Your task → With pictures removed, print the listing exactly.

::::

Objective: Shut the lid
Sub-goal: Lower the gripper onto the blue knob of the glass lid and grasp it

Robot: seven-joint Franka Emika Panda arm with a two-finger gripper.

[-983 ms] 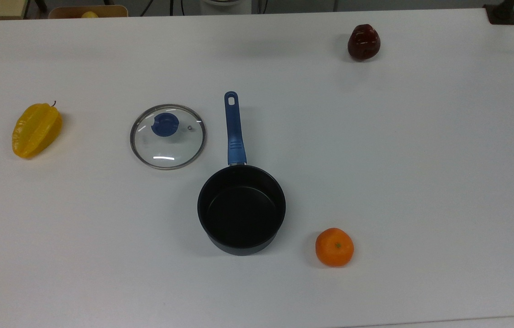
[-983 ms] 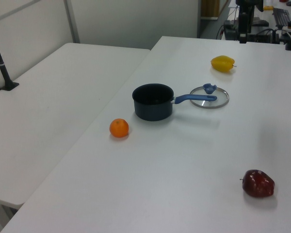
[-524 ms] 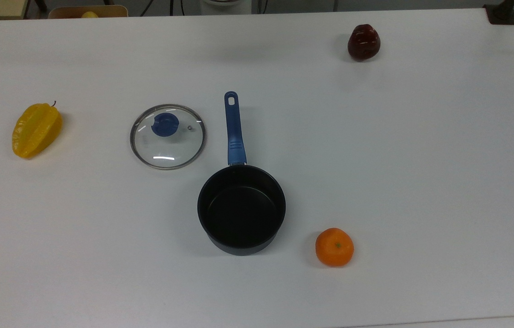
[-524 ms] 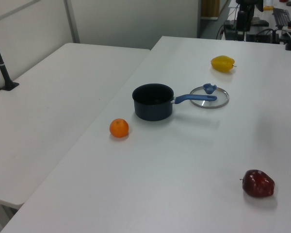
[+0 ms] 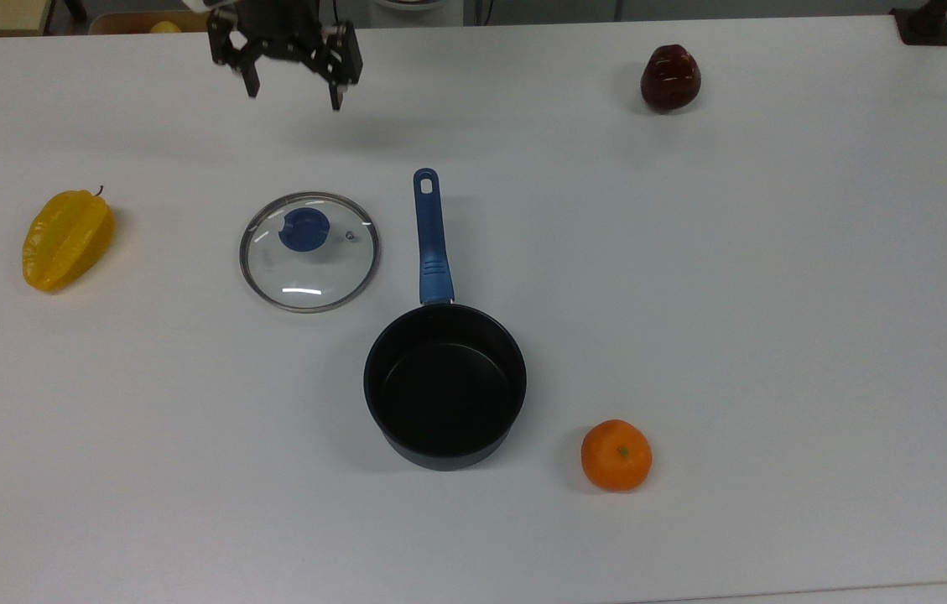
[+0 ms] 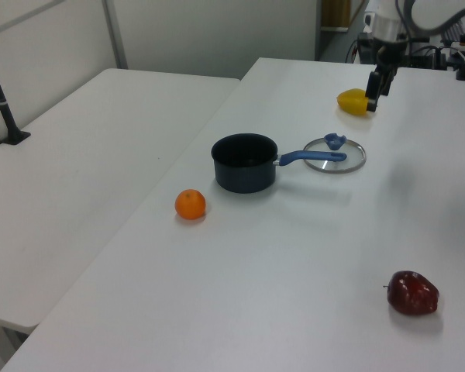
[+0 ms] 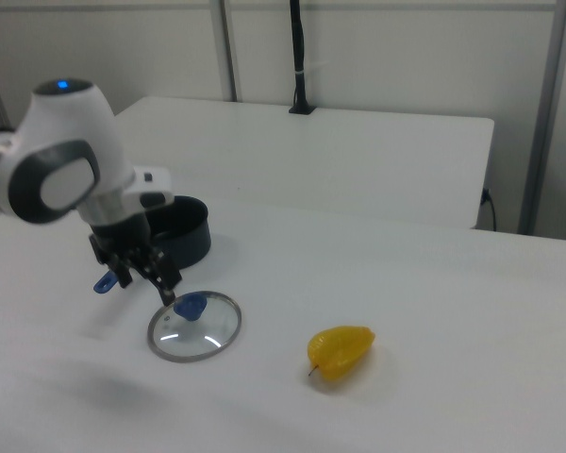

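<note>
Ideally, the spread end effector [image 5: 293,91], hanging at the lid's [image 5: 309,252] twelve o'clock, is centring over the knob [image 5: 304,229] before descending.

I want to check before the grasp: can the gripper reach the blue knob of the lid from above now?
Probably yes. The gripper is open above the table, and nothing covers the lid or its knob.
</note>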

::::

Solution to the problem →
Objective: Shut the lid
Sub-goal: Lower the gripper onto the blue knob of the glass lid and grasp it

Robot: seven-joint Franka Emika Panda arm with a two-finger gripper.

[-983 ms] 
[-983 ms] 
[-524 ms] 
[-524 ms] 
[+0 ms] 
[+0 ms] 
[+0 ms] 

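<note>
Ideally, the spread end effector [image 5: 293,91], hanging at the lid's [image 5: 309,252] twelve o'clock, is centring over the knob [image 5: 304,229] before descending.

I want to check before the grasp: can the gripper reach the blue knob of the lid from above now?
Probably yes. The gripper is open above the table, and nothing covers the lid or its knob.
</note>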

What the exercise required has been answered in full.